## WHAT IS REQUIRED:
Each line of the material below with the word "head" is to be reported.

*** PROVIDED MATERIAL Section Begins ***

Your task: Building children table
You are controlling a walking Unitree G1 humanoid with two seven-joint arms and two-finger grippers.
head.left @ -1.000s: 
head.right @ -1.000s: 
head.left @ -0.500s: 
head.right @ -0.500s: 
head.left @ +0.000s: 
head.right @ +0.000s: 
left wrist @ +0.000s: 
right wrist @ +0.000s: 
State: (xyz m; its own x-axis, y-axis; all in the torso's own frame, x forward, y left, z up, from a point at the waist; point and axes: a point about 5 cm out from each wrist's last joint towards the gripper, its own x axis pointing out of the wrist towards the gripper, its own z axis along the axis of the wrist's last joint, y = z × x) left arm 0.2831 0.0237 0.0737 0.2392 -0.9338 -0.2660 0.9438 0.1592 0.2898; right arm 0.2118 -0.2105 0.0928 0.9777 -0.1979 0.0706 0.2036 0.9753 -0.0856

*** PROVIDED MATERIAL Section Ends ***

## PROBLEM SOLUTION:
head.left @ -1.000s: 
head.right @ -1.000s: 
head.left @ -0.500s: 
head.right @ -0.500s: 
head.left @ +0.000s: 
head.right @ +0.000s: 

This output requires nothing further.